- Aim of the exercise
Restate the listing below word for word, omitting any images.
###
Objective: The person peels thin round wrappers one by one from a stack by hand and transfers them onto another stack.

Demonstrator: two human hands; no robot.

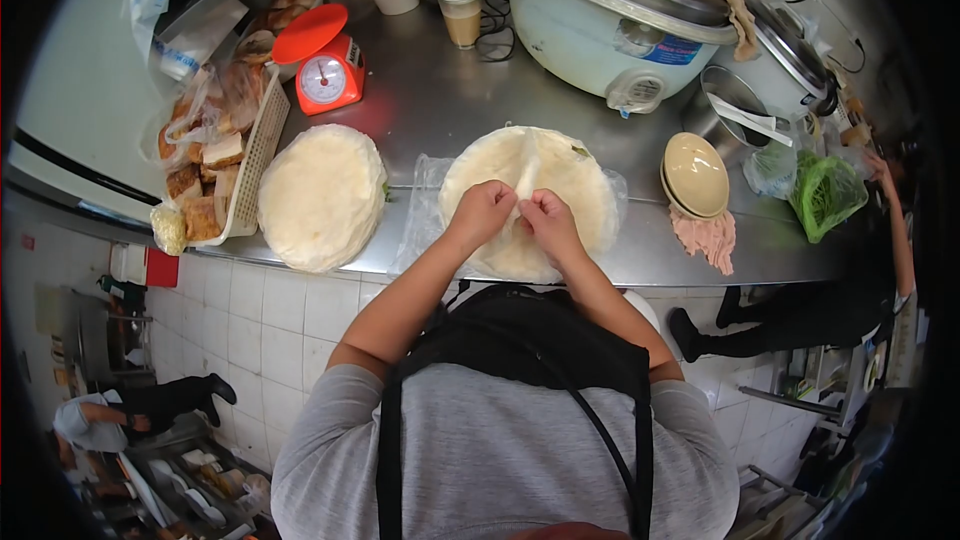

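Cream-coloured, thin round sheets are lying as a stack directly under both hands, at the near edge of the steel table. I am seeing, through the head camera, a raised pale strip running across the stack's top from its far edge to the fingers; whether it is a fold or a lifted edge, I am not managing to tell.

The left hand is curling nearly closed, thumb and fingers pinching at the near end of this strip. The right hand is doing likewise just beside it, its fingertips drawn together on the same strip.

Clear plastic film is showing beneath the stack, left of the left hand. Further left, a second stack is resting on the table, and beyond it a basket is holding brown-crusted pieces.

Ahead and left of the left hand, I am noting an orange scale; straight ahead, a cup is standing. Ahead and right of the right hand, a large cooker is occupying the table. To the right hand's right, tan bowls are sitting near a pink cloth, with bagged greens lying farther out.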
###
- Answer to this task
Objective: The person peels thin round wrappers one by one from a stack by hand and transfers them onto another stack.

Demonstrator: two human hands; no robot.


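Cream-coloured, thin round sheets are lying as a stack directly under both hands, at the near edge of the steel table. I am seeing, through the head camera, a raised pale strip running across the stack's top from its far edge to the fingers; whether it is a fold or a lifted edge, I am not managing to tell.

The left hand is curling nearly closed, thumb and fingers pinching at the near end of this strip. The right hand is doing likewise just beside it, its fingertips drawn together on the same strip.

Clear plastic film is showing beneath the stack, left of the left hand. Further left, a second stack is resting on the table, and beyond it a basket is holding brown-crusted pieces.

Ahead and left of the left hand, I am noting an orange scale; straight ahead, a cup is standing. Ahead and right of the right hand, a large cooker is occupying the table. To the right hand's right, tan bowls are sitting near a pink cloth, with bagged greens lying farther out.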

The exercise has been carried out completely.